= THE TASK =
Work out how many lines of the listing hold "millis", then state only that count.
======== DATA BLOCK ========
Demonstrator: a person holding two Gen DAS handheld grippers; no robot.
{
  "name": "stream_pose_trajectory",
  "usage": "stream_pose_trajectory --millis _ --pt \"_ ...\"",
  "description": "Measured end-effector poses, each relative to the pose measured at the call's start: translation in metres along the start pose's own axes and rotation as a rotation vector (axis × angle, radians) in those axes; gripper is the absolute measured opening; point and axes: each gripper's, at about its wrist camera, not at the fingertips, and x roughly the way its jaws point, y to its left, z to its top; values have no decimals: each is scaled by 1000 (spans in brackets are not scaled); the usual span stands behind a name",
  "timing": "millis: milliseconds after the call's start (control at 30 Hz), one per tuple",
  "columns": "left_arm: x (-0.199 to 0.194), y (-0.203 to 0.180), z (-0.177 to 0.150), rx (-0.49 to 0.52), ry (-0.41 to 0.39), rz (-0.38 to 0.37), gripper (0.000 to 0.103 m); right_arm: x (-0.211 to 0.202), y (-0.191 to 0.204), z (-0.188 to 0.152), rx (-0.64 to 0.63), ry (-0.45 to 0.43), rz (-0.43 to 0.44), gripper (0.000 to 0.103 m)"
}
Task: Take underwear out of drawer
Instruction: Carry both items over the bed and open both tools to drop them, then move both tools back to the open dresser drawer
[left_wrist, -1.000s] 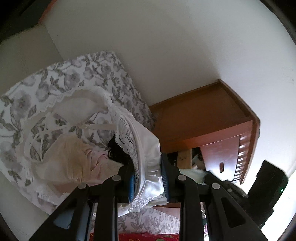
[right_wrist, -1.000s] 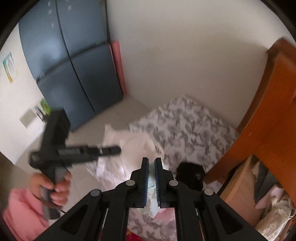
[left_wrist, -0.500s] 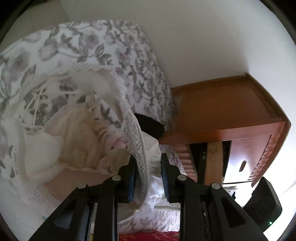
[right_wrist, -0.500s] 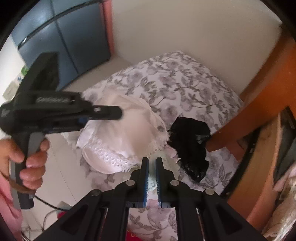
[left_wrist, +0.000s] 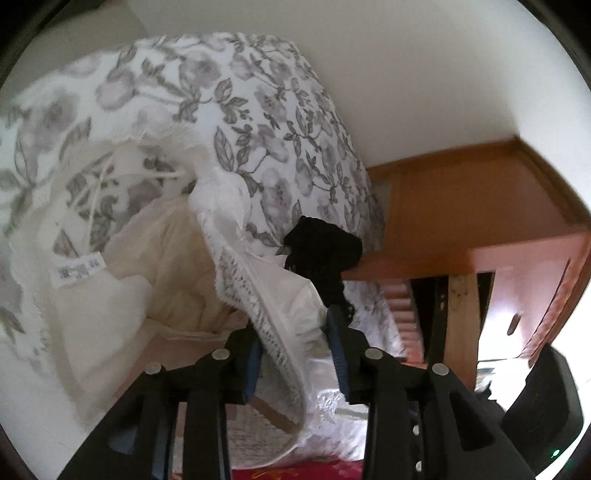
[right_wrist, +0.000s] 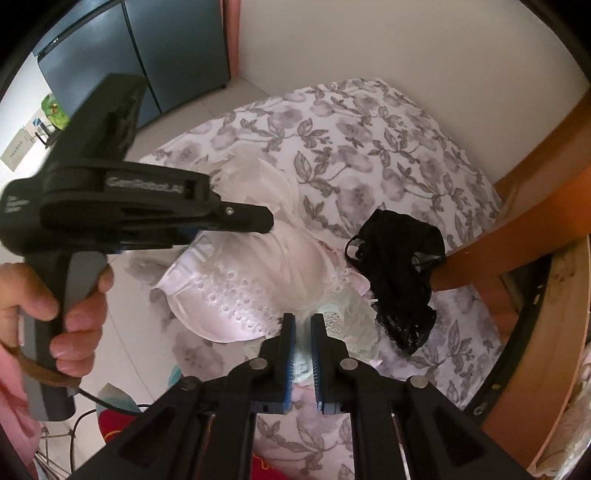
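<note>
Left wrist view: the left gripper (left_wrist: 295, 354) is recorded with jaws opening; the white lace underwear (left_wrist: 266, 302) lies slack between them, draped onto the floral sheet (left_wrist: 280, 147). A black garment (left_wrist: 321, 251) is noted at one o'clock of the lace. Right wrist view: the right gripper (right_wrist: 303, 332) is listed as opening, pale fabric (right_wrist: 301, 363) seen between its pads. The wooden drawer (right_wrist: 561, 332) is placed at three o'clock.
</note>
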Motion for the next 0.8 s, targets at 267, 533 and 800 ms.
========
= TASK RESPONSE =
2